## Exercise
Write out the entire listing below exactly as it appears, minus any pictures.

Dataset extract Block Start

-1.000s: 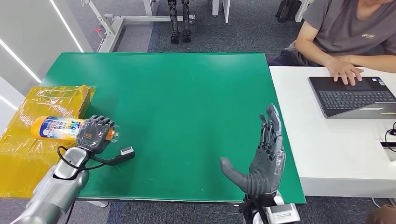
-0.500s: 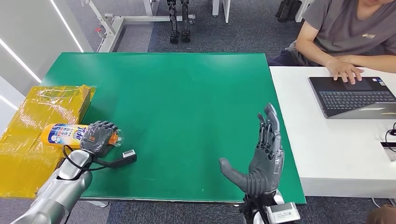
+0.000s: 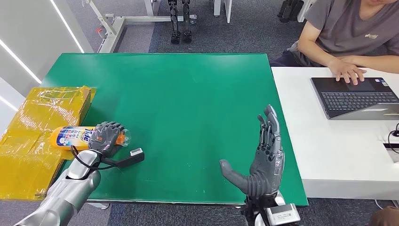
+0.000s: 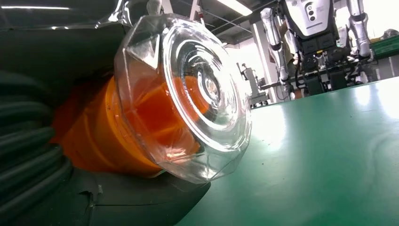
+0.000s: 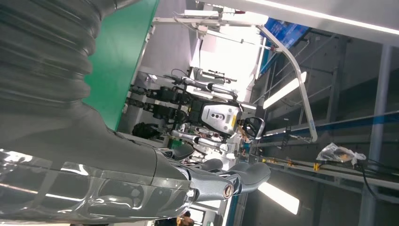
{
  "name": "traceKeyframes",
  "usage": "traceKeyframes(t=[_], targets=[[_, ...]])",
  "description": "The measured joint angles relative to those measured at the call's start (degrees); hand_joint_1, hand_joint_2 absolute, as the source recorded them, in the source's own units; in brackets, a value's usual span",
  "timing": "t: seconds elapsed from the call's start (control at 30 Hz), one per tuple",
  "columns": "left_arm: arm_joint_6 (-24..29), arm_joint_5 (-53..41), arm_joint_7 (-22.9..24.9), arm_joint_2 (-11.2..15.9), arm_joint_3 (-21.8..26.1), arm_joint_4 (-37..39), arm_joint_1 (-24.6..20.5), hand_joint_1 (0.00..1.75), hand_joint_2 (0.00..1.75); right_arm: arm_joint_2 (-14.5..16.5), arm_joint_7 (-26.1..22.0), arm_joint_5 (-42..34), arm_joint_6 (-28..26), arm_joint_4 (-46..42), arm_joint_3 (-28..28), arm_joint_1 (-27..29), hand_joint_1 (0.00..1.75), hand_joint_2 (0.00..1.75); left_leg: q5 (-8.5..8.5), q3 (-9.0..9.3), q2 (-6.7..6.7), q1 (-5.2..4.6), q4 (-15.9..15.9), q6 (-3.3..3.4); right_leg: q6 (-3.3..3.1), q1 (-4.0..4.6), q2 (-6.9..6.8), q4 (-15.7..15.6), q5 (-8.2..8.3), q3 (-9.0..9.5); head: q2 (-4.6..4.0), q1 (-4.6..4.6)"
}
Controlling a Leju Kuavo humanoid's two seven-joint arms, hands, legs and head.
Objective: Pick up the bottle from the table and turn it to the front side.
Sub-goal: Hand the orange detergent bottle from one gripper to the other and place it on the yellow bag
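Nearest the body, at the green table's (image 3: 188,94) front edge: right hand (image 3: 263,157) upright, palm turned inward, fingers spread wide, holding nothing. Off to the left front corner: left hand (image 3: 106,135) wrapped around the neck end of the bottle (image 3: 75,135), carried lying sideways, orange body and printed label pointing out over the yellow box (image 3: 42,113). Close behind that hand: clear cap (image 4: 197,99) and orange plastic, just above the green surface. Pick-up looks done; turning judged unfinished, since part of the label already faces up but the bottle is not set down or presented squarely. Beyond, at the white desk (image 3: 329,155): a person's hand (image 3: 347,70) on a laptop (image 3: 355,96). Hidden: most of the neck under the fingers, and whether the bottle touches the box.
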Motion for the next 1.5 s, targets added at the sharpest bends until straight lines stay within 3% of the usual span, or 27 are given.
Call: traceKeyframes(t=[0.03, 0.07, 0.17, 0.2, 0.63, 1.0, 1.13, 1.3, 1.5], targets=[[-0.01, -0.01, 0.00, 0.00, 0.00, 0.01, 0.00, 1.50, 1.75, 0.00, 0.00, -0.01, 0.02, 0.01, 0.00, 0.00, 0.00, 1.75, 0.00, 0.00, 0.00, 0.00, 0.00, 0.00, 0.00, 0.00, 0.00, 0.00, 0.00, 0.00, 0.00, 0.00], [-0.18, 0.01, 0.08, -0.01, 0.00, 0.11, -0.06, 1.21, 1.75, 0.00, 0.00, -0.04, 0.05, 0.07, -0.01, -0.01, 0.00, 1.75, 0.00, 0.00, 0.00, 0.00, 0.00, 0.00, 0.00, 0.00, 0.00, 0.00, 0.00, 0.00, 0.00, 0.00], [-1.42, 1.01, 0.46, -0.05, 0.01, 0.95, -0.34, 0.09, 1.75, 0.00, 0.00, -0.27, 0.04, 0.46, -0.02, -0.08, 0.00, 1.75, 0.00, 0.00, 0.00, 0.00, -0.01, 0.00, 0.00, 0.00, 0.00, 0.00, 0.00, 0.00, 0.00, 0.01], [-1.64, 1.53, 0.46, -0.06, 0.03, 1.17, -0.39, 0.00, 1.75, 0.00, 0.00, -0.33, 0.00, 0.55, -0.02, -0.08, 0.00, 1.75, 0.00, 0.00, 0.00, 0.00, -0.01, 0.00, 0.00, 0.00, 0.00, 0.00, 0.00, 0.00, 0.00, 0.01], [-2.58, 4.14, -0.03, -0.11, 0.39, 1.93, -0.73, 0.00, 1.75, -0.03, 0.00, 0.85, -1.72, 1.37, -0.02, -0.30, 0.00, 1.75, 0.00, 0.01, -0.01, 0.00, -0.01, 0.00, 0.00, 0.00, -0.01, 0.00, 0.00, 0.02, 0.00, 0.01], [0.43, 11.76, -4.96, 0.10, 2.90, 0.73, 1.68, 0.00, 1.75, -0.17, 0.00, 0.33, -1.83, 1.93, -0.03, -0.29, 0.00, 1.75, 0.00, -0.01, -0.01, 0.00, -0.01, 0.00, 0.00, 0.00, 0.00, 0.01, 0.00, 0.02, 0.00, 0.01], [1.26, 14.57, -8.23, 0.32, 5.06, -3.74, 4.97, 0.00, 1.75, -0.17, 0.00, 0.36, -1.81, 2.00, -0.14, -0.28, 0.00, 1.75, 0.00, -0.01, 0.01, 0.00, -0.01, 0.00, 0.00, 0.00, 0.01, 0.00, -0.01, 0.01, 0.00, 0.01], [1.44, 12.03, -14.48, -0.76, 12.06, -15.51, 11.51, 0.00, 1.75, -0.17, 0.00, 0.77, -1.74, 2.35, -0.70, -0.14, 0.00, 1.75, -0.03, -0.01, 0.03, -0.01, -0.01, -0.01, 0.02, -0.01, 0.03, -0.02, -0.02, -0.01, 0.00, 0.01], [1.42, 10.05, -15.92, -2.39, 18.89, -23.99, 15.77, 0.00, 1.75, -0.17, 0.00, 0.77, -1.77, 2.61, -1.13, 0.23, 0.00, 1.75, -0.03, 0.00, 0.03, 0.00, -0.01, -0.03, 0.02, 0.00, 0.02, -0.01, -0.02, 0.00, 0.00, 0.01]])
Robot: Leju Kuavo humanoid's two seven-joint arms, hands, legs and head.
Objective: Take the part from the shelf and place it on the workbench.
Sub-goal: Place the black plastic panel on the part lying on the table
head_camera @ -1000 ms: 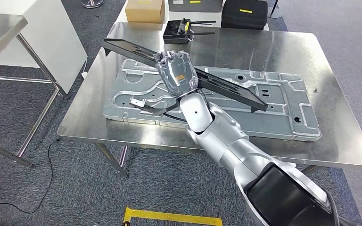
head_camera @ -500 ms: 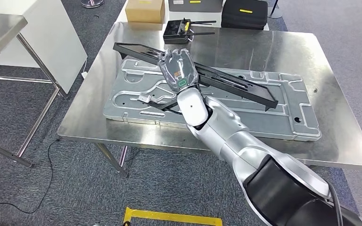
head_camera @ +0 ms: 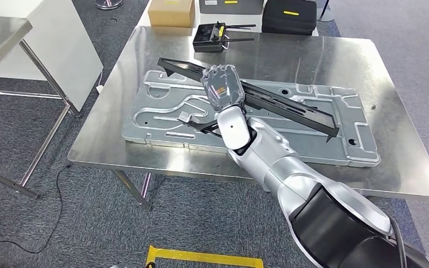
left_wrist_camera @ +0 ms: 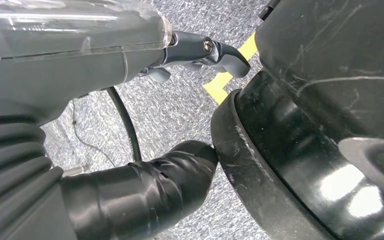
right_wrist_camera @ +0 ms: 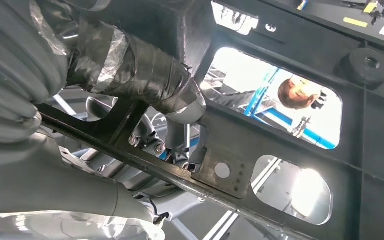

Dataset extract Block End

## Answer section
-1.000s: 
-0.500s: 
+0.000s: 
+0.000s: 
+0.000s: 
{
  "name": "traceKeyframes",
  "usage": "traceKeyframes(t=[_], targets=[[_, ...]])",
  "description": "The measured joint angles relative to those measured at the call's start (degrees); hand_joint_1, hand_joint_2 absolute, as the source recorded them, in the source's own units; in brackets, a value's usual span",
  "timing": "t: seconds elapsed from the call's start (control at 30 Hz), one per tuple",
  "columns": "left_arm: arm_joint_6 (-24..29), arm_joint_5 (-53..41), arm_joint_7 (-22.9..24.9), arm_joint_2 (-11.2..15.9), arm_joint_3 (-21.8..26.1), arm_joint_4 (-37..39), arm_joint_1 (-24.6..20.5), hand_joint_1 (0.00..1.75), hand_joint_2 (0.00..1.75); right_arm: arm_joint_2 (-14.5..16.5), arm_joint_7 (-26.1..22.0), arm_joint_5 (-42..34), arm_joint_6 (-28..26), arm_joint_4 (-46..42), arm_joint_3 (-28..28), arm_joint_1 (-27..29), hand_joint_1 (0.00..1.75), hand_joint_2 (0.00..1.75); left_leg: q5 (-8.5..8.5), q3 (-9.0..9.3), q2 (-6.7..6.7), q1 (-5.2..4.6), q4 (-15.9..15.9), q6 (-3.3..3.4); right_leg: q6 (-3.3..3.1), q1 (-4.0..4.6), q2 (-6.9..6.8), q4 (-15.7..15.6), q5 (-8.2..8.3), q3 (-9.0..9.5); head: q2 (-4.6..4.0), q1 (-4.6..4.6)"
}
Controlling a Leju Kuavo humanoid's two seven-joint arms, hands, legs and head.
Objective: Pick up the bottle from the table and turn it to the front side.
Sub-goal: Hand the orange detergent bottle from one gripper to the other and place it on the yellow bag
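Nearest the body, at the green table's (image 3: 188,94) front edge: right hand (image 3: 263,157) upright, palm turned inward, fingers spread wide, holding nothing. Off to the left front corner: left hand (image 3: 106,135) wrapped around the neck end of the bottle (image 3: 75,135), carried lying sideways, orange body and printed label pointing out over the yellow box (image 3: 42,113). Close behind that hand: clear cap (image 4: 197,99) and orange plastic, just above the green surface. Pick-up looks done; turning judged unfinished, since part of the label already faces up but the bottle is not set down or presented squarely. Beyond, at the white desk (image 3: 329,155): a person's hand (image 3: 347,70) on a laptop (image 3: 355,96). Hidden: most of the neck under the fingers, and whether the bottle touches the box.
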Motion for the next 1.5 s, targets added at the sharpest bends until straight lines stay within 3% of the usual span, or 27 are given.
Call: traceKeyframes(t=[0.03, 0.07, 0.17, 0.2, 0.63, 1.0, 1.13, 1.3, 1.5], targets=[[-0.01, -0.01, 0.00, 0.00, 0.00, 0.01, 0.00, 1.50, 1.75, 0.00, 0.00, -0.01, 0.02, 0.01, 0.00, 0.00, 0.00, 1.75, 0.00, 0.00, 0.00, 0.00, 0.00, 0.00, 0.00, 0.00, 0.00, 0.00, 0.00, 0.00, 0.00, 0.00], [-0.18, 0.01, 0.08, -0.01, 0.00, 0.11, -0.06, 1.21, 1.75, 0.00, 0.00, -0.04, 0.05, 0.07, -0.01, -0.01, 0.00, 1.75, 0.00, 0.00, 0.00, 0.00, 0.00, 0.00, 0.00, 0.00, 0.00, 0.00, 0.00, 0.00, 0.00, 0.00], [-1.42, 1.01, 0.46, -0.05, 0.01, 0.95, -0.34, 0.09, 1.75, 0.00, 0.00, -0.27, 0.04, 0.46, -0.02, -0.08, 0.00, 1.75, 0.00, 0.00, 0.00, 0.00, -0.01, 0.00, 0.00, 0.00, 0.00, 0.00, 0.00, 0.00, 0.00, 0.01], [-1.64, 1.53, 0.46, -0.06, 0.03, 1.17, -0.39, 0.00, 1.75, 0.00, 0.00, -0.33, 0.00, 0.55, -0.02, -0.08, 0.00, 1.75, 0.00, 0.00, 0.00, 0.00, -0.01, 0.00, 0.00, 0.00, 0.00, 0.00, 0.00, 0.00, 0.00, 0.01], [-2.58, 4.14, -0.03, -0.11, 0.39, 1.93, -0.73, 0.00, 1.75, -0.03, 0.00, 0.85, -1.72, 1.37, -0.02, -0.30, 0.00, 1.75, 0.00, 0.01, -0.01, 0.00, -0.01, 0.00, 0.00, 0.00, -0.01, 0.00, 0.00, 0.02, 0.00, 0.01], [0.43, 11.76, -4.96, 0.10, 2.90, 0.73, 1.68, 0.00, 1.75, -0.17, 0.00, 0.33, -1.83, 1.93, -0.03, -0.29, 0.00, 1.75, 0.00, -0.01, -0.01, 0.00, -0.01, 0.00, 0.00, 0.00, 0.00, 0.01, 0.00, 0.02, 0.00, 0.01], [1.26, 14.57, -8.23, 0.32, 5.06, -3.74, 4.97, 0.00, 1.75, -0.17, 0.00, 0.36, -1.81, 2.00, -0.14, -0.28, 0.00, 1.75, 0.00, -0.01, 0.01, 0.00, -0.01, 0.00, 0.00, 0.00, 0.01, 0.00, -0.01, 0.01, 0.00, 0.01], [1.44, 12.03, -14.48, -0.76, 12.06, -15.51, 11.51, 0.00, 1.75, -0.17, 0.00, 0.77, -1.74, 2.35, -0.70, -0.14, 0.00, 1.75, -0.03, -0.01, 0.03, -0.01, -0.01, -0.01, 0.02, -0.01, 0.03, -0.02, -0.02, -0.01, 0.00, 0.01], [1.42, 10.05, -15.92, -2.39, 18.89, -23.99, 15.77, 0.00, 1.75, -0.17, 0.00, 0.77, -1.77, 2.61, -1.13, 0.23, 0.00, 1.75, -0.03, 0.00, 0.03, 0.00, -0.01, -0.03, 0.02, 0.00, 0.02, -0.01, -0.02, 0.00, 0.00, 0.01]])
Robot: Leju Kuavo humanoid's two seven-joint arms, hands, legs and head.
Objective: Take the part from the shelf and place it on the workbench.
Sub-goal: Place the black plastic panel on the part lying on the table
head_camera @ -1000 ms: 
head_camera @ -500 ms: 
head_camera @ +0 ms: 
left_wrist_camera @ +0 ms: 
right_wrist_camera @ +0 ms: 

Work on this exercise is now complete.